== Your instructions ==
Starting with the first line of the data that follows, transcribe every line verbatim until the line containing "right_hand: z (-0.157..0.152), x" has been transcribed.

»»

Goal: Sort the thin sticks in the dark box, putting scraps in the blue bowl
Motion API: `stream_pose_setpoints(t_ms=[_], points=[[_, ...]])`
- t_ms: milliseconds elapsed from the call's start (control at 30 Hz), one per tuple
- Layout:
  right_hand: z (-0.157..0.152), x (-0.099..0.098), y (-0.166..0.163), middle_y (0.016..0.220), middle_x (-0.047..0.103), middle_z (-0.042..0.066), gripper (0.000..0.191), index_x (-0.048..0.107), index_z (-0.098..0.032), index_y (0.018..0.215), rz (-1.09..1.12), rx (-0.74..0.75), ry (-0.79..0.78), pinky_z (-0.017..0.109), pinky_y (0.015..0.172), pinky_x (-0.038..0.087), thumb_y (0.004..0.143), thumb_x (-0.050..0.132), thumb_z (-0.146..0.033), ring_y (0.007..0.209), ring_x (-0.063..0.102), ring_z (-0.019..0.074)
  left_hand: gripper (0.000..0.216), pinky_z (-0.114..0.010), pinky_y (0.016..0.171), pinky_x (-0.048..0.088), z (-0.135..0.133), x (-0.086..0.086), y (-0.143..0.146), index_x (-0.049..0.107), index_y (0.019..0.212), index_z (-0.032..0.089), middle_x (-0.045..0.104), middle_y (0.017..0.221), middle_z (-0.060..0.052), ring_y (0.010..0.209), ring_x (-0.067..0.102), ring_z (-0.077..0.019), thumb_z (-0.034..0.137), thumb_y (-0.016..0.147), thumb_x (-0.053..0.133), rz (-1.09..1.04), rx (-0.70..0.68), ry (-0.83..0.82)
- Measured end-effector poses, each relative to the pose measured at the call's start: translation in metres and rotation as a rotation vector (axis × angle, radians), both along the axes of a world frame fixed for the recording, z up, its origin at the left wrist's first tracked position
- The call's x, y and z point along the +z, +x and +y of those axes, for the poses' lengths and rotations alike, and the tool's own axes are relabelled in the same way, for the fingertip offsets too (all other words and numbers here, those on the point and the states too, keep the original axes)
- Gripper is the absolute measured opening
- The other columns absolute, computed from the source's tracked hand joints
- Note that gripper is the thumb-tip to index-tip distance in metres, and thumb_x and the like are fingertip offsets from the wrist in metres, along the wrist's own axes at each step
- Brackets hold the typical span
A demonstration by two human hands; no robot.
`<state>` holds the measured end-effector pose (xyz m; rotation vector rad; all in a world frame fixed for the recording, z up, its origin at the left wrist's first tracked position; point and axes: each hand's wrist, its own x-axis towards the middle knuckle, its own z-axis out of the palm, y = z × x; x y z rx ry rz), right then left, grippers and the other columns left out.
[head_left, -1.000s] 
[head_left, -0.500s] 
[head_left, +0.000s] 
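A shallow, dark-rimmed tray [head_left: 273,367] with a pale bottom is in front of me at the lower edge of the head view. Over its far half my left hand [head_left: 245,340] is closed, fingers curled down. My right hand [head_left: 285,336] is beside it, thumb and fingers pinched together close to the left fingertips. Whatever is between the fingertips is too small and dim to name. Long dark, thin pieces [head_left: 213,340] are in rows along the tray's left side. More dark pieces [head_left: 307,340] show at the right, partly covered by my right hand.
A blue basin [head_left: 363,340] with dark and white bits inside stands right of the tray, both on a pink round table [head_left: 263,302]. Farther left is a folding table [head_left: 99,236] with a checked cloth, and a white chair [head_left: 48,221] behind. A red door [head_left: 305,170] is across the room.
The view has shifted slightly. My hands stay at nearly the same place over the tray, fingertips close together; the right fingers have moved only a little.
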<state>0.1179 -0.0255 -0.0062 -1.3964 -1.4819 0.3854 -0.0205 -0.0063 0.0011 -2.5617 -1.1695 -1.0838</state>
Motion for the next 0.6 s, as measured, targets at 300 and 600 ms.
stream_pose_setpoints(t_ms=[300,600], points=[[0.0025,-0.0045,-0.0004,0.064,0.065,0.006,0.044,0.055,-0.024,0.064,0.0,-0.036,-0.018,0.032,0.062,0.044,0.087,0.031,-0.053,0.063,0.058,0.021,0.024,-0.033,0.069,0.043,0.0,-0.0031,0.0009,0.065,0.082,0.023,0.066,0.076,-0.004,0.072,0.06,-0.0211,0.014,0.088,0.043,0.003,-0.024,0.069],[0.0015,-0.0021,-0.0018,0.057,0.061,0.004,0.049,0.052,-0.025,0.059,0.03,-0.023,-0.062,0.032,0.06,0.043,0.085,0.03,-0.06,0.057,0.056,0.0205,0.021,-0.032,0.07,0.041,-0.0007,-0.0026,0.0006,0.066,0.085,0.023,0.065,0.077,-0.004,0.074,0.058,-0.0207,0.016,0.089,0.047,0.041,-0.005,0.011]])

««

== Response area ==
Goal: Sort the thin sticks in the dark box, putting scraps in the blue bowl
Motion API: `stream_pose_setpoints(t_ms=[_], points=[[_, ...]])`
- t_ms: milliseconds elapsed from the call's start (control at 30 Hz), one per tuple
- Layout:
  right_hand: z (-0.157..0.152), x (-0.099..0.098), y (-0.166..0.163), middle_y (0.016..0.220), middle_x (-0.047..0.103), middle_z (-0.042..0.066), gripper (0.000..0.191), index_x (-0.048..0.107), index_z (-0.098..0.032), index_y (0.018..0.215), rz (-1.09..1.12), rx (-0.74..0.75), ry (-0.79..0.78), pinky_z (-0.017..0.109), pinky_y (0.015..0.172), pinky_x (-0.038..0.087), thumb_y (0.004..0.143), thumb_x (-0.050..0.132), thumb_z (-0.146..0.033), ring_y (0.007..0.209), ring_x (-0.063..0.102), ring_z (-0.019..0.074)

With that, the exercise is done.